(INFORMATION Opens)

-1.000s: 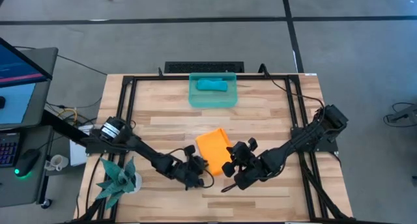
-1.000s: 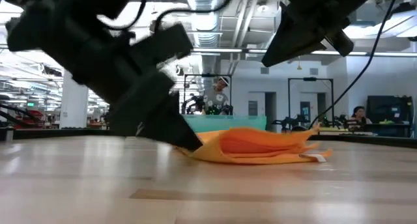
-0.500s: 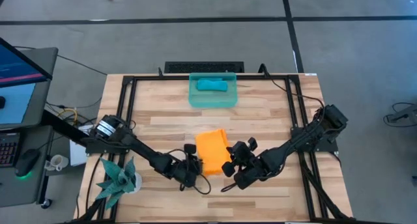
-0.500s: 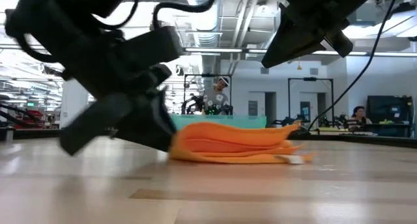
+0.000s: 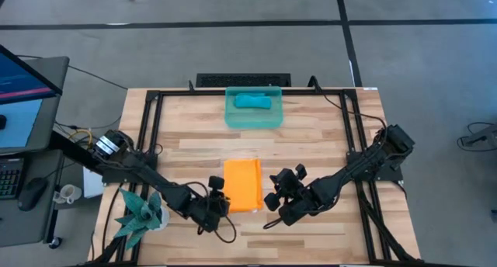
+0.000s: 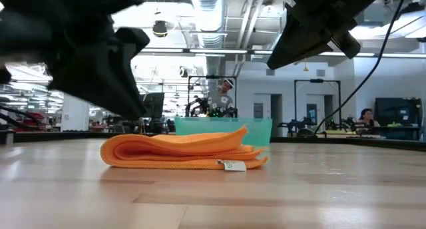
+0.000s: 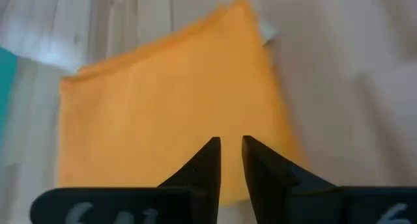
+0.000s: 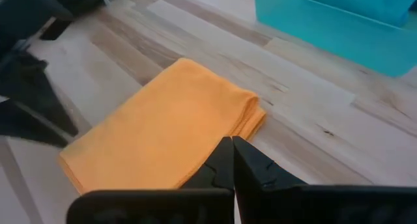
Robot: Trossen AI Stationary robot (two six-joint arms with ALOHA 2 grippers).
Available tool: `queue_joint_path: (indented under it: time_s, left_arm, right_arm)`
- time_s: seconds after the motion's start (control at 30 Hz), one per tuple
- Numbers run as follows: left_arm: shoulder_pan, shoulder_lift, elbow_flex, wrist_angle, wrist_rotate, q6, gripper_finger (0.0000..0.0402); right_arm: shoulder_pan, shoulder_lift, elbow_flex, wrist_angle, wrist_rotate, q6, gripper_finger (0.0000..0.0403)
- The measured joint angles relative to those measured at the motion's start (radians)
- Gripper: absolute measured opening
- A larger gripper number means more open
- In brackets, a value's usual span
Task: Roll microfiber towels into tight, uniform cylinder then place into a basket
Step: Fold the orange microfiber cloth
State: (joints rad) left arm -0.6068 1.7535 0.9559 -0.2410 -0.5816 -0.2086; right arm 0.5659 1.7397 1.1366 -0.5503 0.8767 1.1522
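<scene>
Orange towel (image 5: 242,185) lay folded flat in a rectangle near the middle of the surface (image 5: 311,139), several layers thick in the low view (image 6: 180,151), a small white tag at its edge. Left hand (image 5: 218,205) sat at the towel's near-left corner, low over the surface; in its wrist view the two fingers (image 7: 207,160) stood a narrow gap apart above the orange cloth, gripping nothing that could be seen. Right hand (image 5: 273,199) hovered just right of the towel, raised off the surface, fingers pressed together and empty; its wrist view showed the shut tips (image 8: 231,155) over the towel's edge. Basket (image 5: 253,109) stood at the far edge of the surface, well apart from the orange towel, with the blue towel (image 5: 253,102) rolled up inside it. Teal spiky plant (image 5: 142,213) stood at the near-left corner of the surface. People and equipment showed in the room behind in the low view.
</scene>
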Motion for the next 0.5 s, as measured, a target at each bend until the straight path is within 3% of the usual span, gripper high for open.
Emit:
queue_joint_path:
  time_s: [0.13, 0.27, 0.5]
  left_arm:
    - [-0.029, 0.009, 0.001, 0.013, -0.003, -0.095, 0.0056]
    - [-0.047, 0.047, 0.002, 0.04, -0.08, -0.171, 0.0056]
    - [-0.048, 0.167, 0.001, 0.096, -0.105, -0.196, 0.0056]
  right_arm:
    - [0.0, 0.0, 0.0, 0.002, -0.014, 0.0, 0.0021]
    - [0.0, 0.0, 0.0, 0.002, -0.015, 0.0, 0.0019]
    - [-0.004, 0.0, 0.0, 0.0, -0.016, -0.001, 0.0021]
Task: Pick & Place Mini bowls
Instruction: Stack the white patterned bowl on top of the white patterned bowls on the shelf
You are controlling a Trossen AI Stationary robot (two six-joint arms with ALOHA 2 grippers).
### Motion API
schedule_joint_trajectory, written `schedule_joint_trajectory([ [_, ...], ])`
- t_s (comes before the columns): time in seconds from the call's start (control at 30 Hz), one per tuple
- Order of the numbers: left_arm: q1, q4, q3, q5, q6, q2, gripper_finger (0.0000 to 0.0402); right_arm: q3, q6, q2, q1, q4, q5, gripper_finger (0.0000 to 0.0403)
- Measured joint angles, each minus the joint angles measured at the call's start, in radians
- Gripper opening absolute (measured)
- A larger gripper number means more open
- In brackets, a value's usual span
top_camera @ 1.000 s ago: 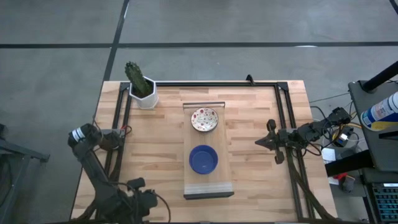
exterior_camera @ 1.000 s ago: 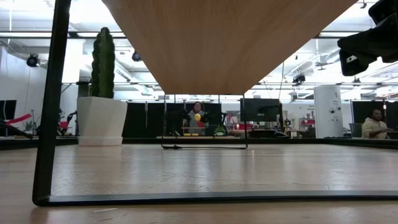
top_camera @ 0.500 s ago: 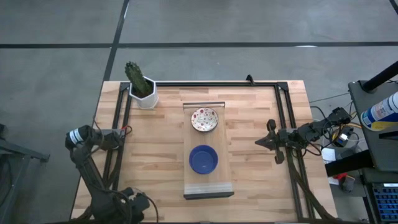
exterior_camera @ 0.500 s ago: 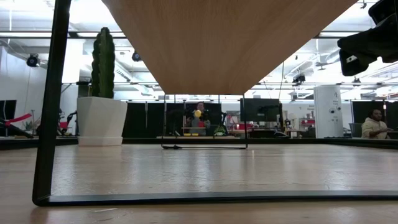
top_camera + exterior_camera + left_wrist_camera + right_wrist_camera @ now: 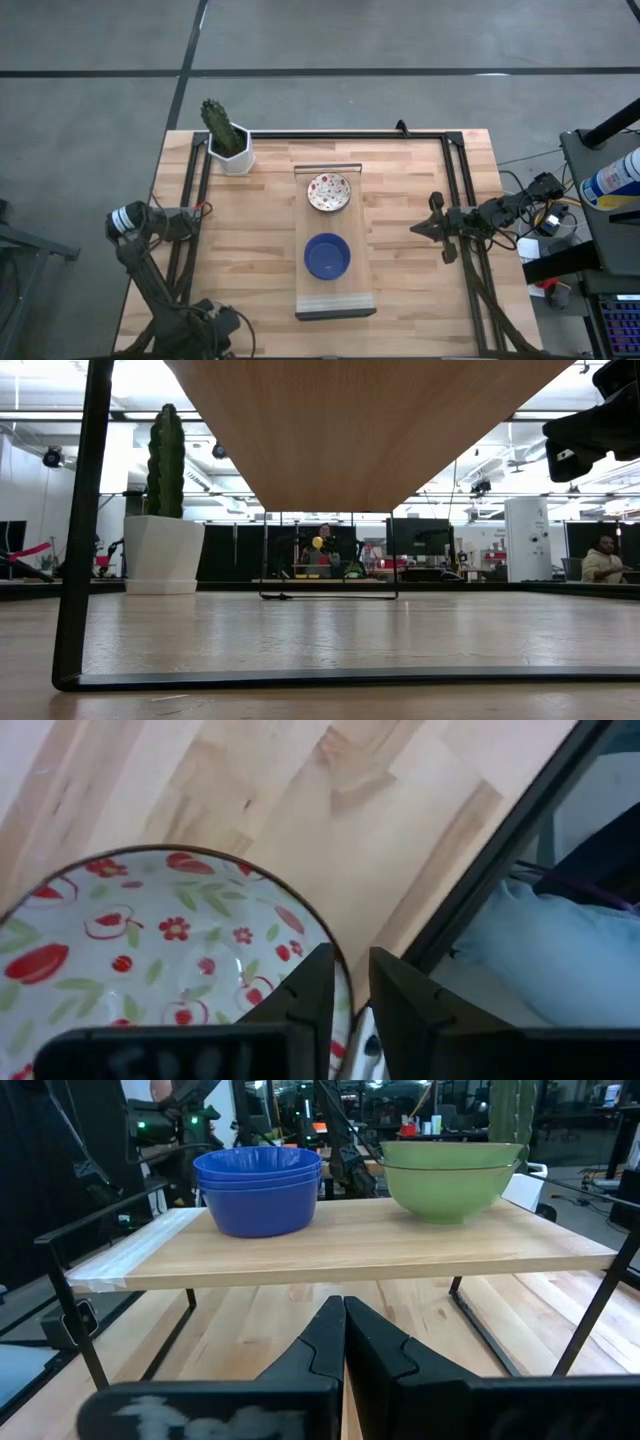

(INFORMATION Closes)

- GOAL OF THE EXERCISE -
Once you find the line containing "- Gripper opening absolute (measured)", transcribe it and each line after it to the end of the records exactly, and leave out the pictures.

- EXERCISE RESPONSE -
- Gripper opening absolute (measured)
- A larger gripper number means more open
- In brackets, a value's usual span
top_camera @ 1.000 s ago: 
exterior_camera @ 1.000 s ago: 
top_camera @ 0.500 s ago: 
exterior_camera @ 0.500 s ago: 
top_camera + exterior_camera + left_wrist_camera + right_wrist_camera @ now: 

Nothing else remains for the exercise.